* _Exercise aim_: The pictures must be left out, while the rest of the data is copied exactly.

* _Exercise data_:

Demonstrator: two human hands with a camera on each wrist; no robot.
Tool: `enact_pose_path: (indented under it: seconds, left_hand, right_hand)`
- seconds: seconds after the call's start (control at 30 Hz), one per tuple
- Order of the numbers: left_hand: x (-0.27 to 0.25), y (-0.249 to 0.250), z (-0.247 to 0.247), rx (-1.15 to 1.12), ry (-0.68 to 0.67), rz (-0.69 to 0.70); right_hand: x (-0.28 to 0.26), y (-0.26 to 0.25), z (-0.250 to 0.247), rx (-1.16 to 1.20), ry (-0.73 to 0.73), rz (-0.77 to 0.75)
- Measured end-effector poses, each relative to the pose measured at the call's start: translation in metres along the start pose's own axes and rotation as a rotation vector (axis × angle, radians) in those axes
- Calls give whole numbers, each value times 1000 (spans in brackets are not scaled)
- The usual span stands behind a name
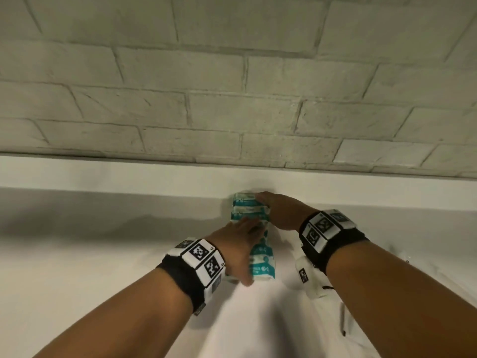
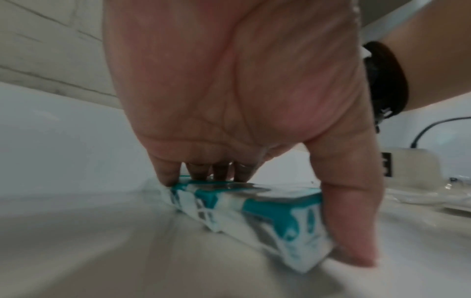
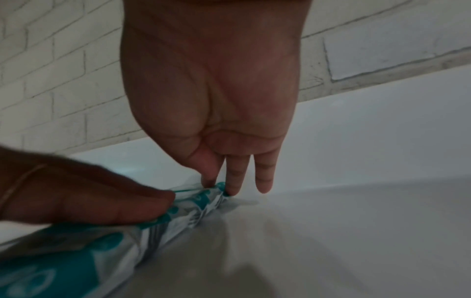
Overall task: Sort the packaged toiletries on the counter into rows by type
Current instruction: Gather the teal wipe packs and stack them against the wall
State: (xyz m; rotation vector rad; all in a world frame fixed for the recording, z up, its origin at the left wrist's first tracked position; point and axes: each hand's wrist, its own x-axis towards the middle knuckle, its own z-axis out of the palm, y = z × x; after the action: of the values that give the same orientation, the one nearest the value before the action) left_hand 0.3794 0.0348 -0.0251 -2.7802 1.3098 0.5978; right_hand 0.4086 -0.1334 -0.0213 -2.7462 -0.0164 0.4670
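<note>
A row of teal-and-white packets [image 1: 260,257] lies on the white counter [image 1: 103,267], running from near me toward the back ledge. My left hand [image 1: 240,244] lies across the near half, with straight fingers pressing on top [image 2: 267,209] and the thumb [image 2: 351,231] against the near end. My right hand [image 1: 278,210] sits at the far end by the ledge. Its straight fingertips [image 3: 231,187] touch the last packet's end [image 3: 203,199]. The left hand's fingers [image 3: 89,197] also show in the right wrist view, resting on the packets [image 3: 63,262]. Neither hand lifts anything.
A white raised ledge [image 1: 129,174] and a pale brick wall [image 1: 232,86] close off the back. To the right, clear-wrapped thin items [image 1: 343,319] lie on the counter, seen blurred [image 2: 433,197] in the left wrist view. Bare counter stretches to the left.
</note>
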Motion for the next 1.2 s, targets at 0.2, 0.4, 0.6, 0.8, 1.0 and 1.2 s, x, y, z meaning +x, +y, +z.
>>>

* _Solution below_:
Demonstrator: two human hands with a camera on each wrist; no robot.
Tool: `enact_pose_path: (indented under it: seconds, left_hand, right_hand)`
- seconds: seconds after the call's start (control at 30 Hz), one per tuple
- Order of the numbers: left_hand: x (-0.27 to 0.25), y (-0.249 to 0.250), z (-0.247 to 0.247), rx (-1.15 to 1.12), ry (-0.68 to 0.67), rz (-0.69 to 0.70); right_hand: x (-0.28 to 0.26), y (-0.26 to 0.25), z (-0.250 to 0.247), rx (-1.16 to 1.20), ry (-0.73 to 0.73), rz (-0.77 to 0.75)
- Measured end-effector poses, each relative to the pose measured at the call's start: translation in metres along the start pose's own axes and rotation as a rotation vector (axis × angle, radians) in those axes
- Calls give whole numbers, each value times 1000 (spans in brackets are not scaled)
- The usual span stands behind a name
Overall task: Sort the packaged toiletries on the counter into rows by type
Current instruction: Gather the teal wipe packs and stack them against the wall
State: (xyz m; rotation vector rad; all in a world frame fixed for the recording, z up, its origin at the left wrist's first tracked position; point and axes: each hand's wrist, its own x-axis towards the middle knuckle, its own z-axis out of the palm, y = z × x; after the action: of the values that give the same orientation, the one nearest the value before the action) left_hand 0.3794 0.0348 -0.0251 -2.7802 1.3098 0.5978; right_hand 0.4086 -0.1334 -0.0213 -2.7462 -0.0164 0.4670
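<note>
A row of teal-and-white packets [image 1: 260,257] lies on the white counter [image 1: 103,267], running from near me toward the back ledge. My left hand [image 1: 240,244] lies across the near half, with straight fingers pressing on top [image 2: 267,209] and the thumb [image 2: 351,231] against the near end. My right hand [image 1: 278,210] sits at the far end by the ledge. Its straight fingertips [image 3: 231,187] touch the last packet's end [image 3: 203,199]. The left hand's fingers [image 3: 89,197] also show in the right wrist view, resting on the packets [image 3: 63,262]. Neither hand lifts anything.
A white raised ledge [image 1: 129,174] and a pale brick wall [image 1: 232,86] close off the back. To the right, clear-wrapped thin items [image 1: 343,319] lie on the counter, seen blurred [image 2: 433,197] in the left wrist view. Bare counter stretches to the left.
</note>
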Motion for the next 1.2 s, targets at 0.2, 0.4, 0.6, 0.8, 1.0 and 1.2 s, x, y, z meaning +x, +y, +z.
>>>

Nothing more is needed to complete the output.